TASK DESCRIPTION
Word for word, transcribe the lines below and drop the pictures.

(DATASET EXTRACT Opens)

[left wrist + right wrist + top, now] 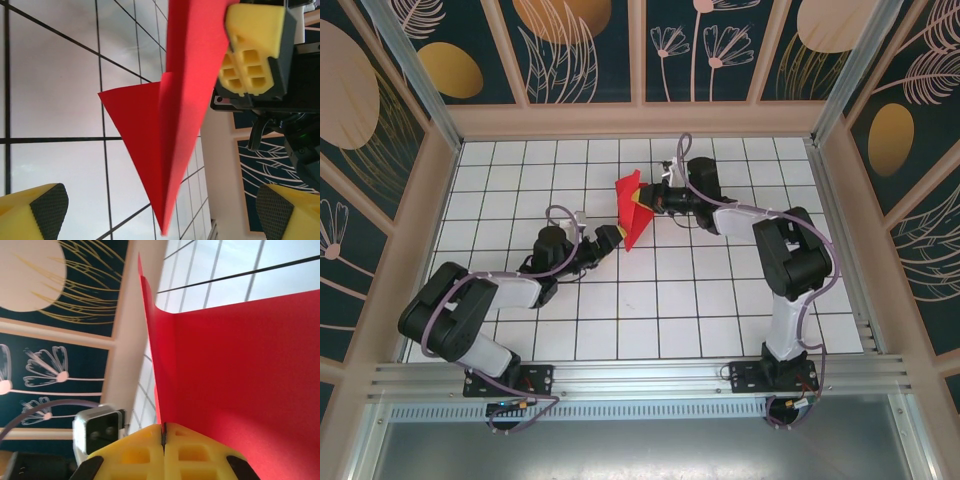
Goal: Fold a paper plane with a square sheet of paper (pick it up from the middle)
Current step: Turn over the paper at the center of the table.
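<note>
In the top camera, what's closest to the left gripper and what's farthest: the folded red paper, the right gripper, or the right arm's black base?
1. The folded red paper, just beside the left gripper.
2. The right gripper, beyond, pinching it.
3. The right arm's black base, near edge.

Your red paper, folded into a creased wedge.
You see it clamped along one edge in the right gripper, pointed tip jutting away from it.
</note>
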`<state>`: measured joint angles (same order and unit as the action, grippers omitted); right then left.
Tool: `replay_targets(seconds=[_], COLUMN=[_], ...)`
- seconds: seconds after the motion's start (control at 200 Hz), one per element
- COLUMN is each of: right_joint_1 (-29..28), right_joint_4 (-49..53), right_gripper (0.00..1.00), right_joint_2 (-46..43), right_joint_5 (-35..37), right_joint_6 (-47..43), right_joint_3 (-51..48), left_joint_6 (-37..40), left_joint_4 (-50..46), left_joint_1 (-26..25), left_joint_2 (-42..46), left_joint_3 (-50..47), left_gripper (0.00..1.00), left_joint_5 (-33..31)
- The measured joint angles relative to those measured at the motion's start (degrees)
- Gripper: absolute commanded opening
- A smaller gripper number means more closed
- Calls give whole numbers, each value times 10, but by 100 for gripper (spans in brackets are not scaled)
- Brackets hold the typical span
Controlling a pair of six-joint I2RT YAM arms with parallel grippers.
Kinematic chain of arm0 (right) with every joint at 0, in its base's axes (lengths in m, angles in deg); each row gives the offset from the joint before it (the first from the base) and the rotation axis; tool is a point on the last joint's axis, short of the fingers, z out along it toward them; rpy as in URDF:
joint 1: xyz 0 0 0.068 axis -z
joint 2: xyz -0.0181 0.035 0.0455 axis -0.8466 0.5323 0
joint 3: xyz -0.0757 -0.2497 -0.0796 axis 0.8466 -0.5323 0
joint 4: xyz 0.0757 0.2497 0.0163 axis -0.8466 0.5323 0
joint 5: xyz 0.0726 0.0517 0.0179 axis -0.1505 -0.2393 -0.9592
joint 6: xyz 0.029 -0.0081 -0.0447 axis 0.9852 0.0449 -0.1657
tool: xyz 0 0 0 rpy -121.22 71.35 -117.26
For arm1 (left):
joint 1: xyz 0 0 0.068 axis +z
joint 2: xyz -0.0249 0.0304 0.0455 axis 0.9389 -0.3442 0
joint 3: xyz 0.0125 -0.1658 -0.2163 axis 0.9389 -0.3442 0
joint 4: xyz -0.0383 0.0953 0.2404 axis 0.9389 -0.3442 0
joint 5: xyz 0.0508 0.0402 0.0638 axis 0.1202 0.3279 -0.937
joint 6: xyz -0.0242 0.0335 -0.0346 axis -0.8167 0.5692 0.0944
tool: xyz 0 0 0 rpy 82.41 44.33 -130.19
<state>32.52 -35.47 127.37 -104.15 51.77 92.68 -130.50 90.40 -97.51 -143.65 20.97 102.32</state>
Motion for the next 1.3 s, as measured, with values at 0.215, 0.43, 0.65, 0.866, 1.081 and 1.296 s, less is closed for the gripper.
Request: replay_targets(seconds=[0.215, 0.43, 0.65, 0.866, 1.081, 1.296], right_joint_1=[-2, -7, -9, -9, -9, -9], right_joint_4=[-33, -57, -65, -64, -60, -4], right_gripper=[3, 3, 3, 3, 5, 28], right_joint_2=[-7, -7, -7, -7, -7, -11], right_joint_5=[-19, -36, -41, -41, -41, -29], right_joint_6=[52, 91, 102, 102, 100, 63], right_joint_3=[-2, -3, -9, -14, -15, -15], left_joint_6=[-32, -42, -39, -26, -4, 14], left_joint_4=[71, 94, 106, 90, 58, 13], left_joint_1=[0, 0, 0, 0, 0, 0], left_joint_2=[-30, -44, -46, -22, -12, -7], left_joint_3=[13, 43, 49, 49, 49, 51], left_gripper=[90, 73, 54, 40, 20, 15], left_joint_5=[25, 28, 8, -24, -45, -56])
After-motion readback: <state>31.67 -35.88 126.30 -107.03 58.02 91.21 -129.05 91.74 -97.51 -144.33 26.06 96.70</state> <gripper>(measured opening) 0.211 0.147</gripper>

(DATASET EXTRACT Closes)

WRITTEN ANSWER
[left wrist + right wrist + top, now] 
Goal: Fold a paper plane with a square sheet of paper (pick it up from the middle)
Current step: Turn over the paper at the center of the table.
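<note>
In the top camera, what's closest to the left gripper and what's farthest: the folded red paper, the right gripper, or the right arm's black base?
1. The folded red paper, just beside the left gripper.
2. The right gripper, beyond, pinching it.
3. The right arm's black base, near edge.

Your red paper, folded into a creased wedge.
You see it clamped along one edge in the right gripper, pointed tip jutting away from it.
</note>
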`<state>`: measured joint angles (same order and unit as the action, grippers omitted); right then left.
Tool: `replay_targets(seconds=[_], COLUMN=[_], ...)`
- seconds: seconds after the motion's start (control at 200 Hz), one per element
- COLUMN is each of: right_joint_1 (-29..28), right_joint_4 (-49..53), right_gripper (0.00..1.00), right_joint_2 (-46..43), right_joint_5 (-35..37), right_joint_6 (-47..43), right_joint_3 (-51..48), left_joint_6 (-37..40), left_joint_4 (-50..46), left_joint_1 (-26..25), left_joint_2 (-42..46), left_joint_3 (-50..47), left_gripper (0.00..1.00), left_joint_5 (-33..31)
- The measured joint angles relative to those measured at the motion's start (degrees)
- Gripper: absolute commanded opening
- A smaller gripper number means more closed
- Calls give whole numbers, each value times 10, but by 100 for gripper (spans in brackets are not scaled)
- Brackets hold the typical span
Controlling a pair of six-joint I2RT YAM arms with parallel grippers.
Kinematic chain of arm0 (right) with every joint at 0, in its base's axes (lengths in m, angles in deg); each row gives the offset from the joint before it (the first from the base) and the rotation axis; tool is a point on the last joint's axis, short of the fingers, z out along it toward them; rpy as in URDF:
joint 1: xyz 0 0 0.068 axis -z
joint 2: xyz -0.0181 0.035 0.0455 axis -0.8466 0.5323 0
joint 3: xyz -0.0757 -0.2497 -0.0796 axis 0.8466 -0.5323 0
joint 4: xyz 0.0757 0.2497 0.0163 axis -0.8466 0.5323 0
joint 5: xyz 0.0726 0.0517 0.0179 axis -0.1505 -0.2393 -0.9592
joint 6: xyz 0.029 -0.0081 -0.0447 axis 0.9852 0.0449 -0.1657
tool: xyz 0 0 0 rpy -121.22 71.35 -117.26
For arm1 (left):
joint 1: xyz 0 0 0.068 axis +z
joint 2: xyz -0.0249 0.0304 0.0455 axis 0.9389 -0.3442 0
joint 3: xyz 0.0125 -0.1658 -0.2163 axis 0.9389 -0.3442 0
joint 4: xyz -0.0383 0.0953 0.2404 axis 0.9389 -0.3442 0
joint 5: xyz 0.0508 0.0402 0.0638 axis 0.1202 0.3279 -0.937
joint 6: xyz -0.0242 0.0335 -0.0346 axis -0.8167 0.5692 0.0944
tool: xyz 0 0 0 rpy 82.41 44.33 -130.19
<state>32.52 -35.47 127.37 -104.15 51.77 92.68 -130.50 90.40 -97.51 -143.65 20.97 102.32</state>
Motion for the next 1.3 s, as measured, with values at 0.215, 0.43, 0.65, 0.866, 1.081 and 1.296 s, less is closed for the gripper.
Request: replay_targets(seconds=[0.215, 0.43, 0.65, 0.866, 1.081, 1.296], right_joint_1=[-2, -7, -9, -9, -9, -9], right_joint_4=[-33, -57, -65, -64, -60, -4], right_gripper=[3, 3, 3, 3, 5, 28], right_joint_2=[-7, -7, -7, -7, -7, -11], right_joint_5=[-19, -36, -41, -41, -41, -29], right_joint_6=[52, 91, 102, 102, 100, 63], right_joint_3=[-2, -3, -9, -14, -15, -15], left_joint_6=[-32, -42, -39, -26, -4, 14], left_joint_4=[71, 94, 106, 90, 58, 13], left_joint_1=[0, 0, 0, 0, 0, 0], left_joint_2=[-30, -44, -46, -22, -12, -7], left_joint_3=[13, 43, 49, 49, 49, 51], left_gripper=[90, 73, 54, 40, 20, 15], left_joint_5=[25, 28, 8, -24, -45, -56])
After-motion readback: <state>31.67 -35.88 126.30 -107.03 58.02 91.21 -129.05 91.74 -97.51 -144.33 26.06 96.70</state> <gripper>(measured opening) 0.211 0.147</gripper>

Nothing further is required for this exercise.